Vendredi 3 avril 2015
Après
ces départementales et la claque du parti socialiste, chacun y va
de son explication pour justifier ou essayer de comprendre. Dans ce
fatras de désunions évidentes et d'alliances éphémères
comprendre quoi, sinon que seuls les 50% d'abstentions soulignent le
raz le bol des citoyens. Pour le reste c'est le flou sans contraste,
avec un MODEM qui en 2012 donnait les consignes de voter contre
l'UMP et en 2015 se range aux côtés de ce même UMP. L'UMP qui s'en
accommode avec "aisance" sans tenir compte de la "fosse"
du passé. L'extrême gauche qui affirme être contre la politique du
gouvernement se retrouve comptabilisée avec les voix du PS. Quant
aux écologistes ils quittent le bateau prétextant de nombreux
désaccords, mais soutiennent les candidats socialistes qu'ils
désapprouvent. Reste le FN qui fidèle à rester lui même réalise
un score éloquent, se retrouvant sans aucune majorité d'une
assemblée départementale. A n'y rien comprendre! Les jeunes en
concluent à juste titre qu'ils ne font plus confiance aux partis,
qu'ils soient de droite ou de gauche.
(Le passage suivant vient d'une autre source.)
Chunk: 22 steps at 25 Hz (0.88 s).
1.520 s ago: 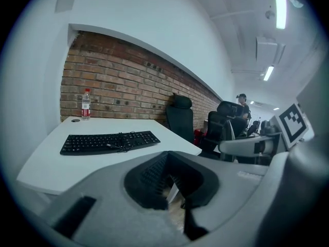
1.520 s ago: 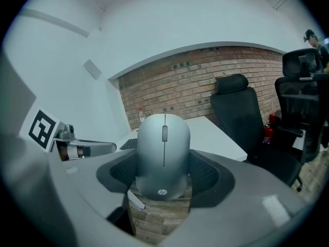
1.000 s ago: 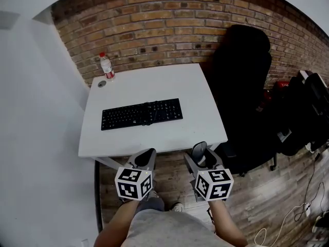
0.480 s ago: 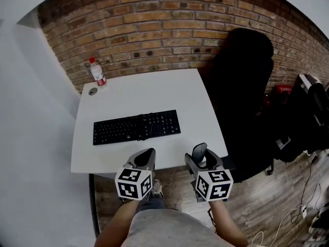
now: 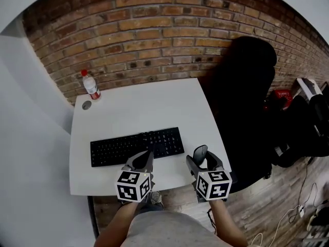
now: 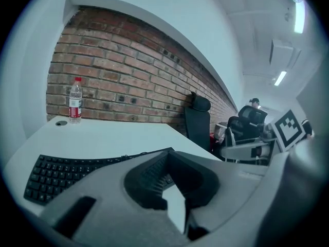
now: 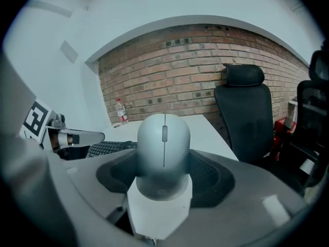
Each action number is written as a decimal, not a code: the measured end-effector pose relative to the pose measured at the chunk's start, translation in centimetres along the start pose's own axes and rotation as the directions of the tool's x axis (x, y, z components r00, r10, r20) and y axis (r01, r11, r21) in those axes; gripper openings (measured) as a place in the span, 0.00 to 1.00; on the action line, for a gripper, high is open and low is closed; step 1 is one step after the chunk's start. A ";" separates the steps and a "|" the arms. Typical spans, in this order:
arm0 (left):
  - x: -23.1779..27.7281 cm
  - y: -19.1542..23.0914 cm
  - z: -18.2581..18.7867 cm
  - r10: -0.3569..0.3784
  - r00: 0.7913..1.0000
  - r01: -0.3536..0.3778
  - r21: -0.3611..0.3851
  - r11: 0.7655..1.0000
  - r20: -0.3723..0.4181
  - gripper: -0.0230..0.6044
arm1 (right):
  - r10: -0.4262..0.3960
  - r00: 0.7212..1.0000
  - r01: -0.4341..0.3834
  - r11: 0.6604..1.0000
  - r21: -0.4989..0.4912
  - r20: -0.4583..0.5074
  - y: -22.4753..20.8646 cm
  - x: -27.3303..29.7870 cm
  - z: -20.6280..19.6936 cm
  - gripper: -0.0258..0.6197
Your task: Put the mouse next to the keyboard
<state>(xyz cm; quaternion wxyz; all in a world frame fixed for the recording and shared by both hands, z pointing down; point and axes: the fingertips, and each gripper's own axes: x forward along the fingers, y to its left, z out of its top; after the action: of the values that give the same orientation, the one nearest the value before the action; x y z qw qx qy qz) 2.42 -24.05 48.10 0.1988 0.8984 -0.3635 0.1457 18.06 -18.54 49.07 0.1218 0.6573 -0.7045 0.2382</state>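
The black keyboard (image 5: 136,145) lies across the front half of the white table (image 5: 144,107). A grey mouse (image 5: 200,152) stands on end in my right gripper (image 5: 201,156), which is shut on it over the table's front right corner, to the right of the keyboard. In the right gripper view the mouse (image 7: 163,149) fills the middle between the jaws of that gripper (image 7: 163,175). My left gripper (image 5: 146,157) hovers at the keyboard's front edge, jaws together and empty. The left gripper view shows the keyboard (image 6: 77,170) just beyond that gripper (image 6: 172,178).
A water bottle (image 5: 91,86) and a small round cap (image 5: 86,105) stand at the table's far left corner, by the brick wall (image 5: 154,35). A black office chair (image 5: 247,91) stands close against the table's right side. More chairs and bags (image 5: 308,117) crowd the far right.
The table has drawn closer in the head view. Both grippers, formerly short of the table's front edge, now sit over it, the right still holding the mouse.
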 end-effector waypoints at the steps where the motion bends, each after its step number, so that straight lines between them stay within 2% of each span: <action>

Alors fuyant le chômage et les
aides sociales, ils désertent la France pour trouver des cieux plus
cléments à l'étranger.
VALS
notre premier ministre qui, malgré ce désaveu électoral, restera à
son poste a déclaré sans ambages qu'il serait à l'écoute des
français, peut être est-il tant qu'ils les entendent!
A
quand un vrai changement, ou plutôt que de jeter des cailloux dans
le jardin du voisin, les élus du peuple comprennent que le pouvoir
pour le pouvoir a vécu et que la terre de France bien fatiguée de
ces luttes intestines réclame une union des français, mais aussi et
surtout des partis politiques qui se sont embourgeoisés.
Cela
devient une nécessité de salut public.